Partial dependence plots (PDPs) for features of interest help interpret how features affect model prediction of BPlog and BPXGB.
(A) For BPlog, an MRI BASIC score of 4 resulted in lower prediction of improved outcome. A MRI BASIC score of 0–3 increased prediction of better outcome with a MRI BASIC score of 2 leading to the highest probability of improvement. (B) For BPXGB, an AIS score of A or D at admission resulted in lower probability of patient improvement. AIS scores of B and C both led to higher probability of improvement with AIS score C resulting in the highest probability. (C) For BPlog and (D) BPXGB, if a patient’s MAP exceeded an upper threshold of 104 mmHg for more than 50–75 minutes, the predicted probability of improvement decreased significantly. (E) For BPlog and (F) BPXGB, if a patient’s MAP fell below a lower threshold of 76 mmHg for more than 100–150 minutes, the predicted probability of improvement decreased significantly. Notably, BPXGB PDP for both time_MAP_Avg_above_104 and time_MAP_Avg_below_76 exhibited a rebound in predicted improvement probability at extreme upper values that was absent on the BPlog PDPs.
Fig 6.
LogLoss performance plots for investigating different lower and upper MAP thresholds using best-performing parsimonious BPlog and BPXGB models.

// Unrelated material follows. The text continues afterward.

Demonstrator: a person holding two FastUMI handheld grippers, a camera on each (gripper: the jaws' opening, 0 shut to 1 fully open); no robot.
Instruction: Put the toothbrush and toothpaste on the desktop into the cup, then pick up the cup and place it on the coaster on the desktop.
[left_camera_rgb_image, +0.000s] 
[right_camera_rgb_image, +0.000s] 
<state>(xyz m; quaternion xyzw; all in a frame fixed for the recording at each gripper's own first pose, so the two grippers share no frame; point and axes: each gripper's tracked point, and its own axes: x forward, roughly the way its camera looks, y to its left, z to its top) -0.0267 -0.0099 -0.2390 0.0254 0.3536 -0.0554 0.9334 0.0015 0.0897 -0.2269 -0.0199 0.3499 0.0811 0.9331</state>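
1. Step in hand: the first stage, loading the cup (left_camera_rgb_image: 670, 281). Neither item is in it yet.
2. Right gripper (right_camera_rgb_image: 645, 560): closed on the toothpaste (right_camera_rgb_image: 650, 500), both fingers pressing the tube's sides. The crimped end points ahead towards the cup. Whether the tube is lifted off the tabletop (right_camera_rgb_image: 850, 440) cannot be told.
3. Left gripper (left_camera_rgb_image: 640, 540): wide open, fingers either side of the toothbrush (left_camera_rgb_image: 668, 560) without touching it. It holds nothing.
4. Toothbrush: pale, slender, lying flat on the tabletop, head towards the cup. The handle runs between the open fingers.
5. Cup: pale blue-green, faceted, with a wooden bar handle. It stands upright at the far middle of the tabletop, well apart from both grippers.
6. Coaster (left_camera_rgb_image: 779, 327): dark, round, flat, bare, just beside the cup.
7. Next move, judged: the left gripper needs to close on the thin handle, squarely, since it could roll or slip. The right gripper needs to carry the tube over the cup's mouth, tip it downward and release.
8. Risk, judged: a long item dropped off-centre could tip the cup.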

(A) With BPlog, we observe that the lower threshold values of 74, 75, 76, and 79 mmHg performed the best of the lower thresholds. The upper threshold values of 103, 104, and 105 mmHg performed the best of the upper thresholds. Notably, the best-performing upper threshold feature (104 mmHg) resulted in a larger improvement to model performance compared to the best-performing lower threshold feature (79 mmHg). (B) With BPXGB, the values of 74, 75, and 76 mmHg performed the best of the lower thresholds, and the values of 103 and 104 performed the best of the upper thresholds. Similar to BPlog, the best-performing upper threshold feature (104 mmHg) resulted in a larger improvement to model performance compared to the best-performing lower threshold feature (76 mmHg).
Fig 7.
Model validation confusion matrices and clustering analysis to demonstrate differences in patient population between training and validation datasets.
Validation predictions were scored by comparing the average predicted probability of each validation sample against the average best F1 threshold for the corresponding model. (A) The best parsimonious BPlog model correctly predicted 13 of the 14 true positives (i.e. patient improved in outcome) and 15 of the 45 true negatives. (B) The best parsimonious BPXGB model correctly predicted 9 of the 14 true positives and 14 of the 45 true negatives. (C) UMAP and HDB clustering analysis on the combined training and validation data produced six clusters of patients. Notably, Clusters 1 and 2 showed high representation in the training cohort and low representation in the validation cohort. Conversely, Cluster 3 showed low and high representation in the training and validation cohorts respectively. Clusters 3, 5, and 6 have no discernable differences between cohorts.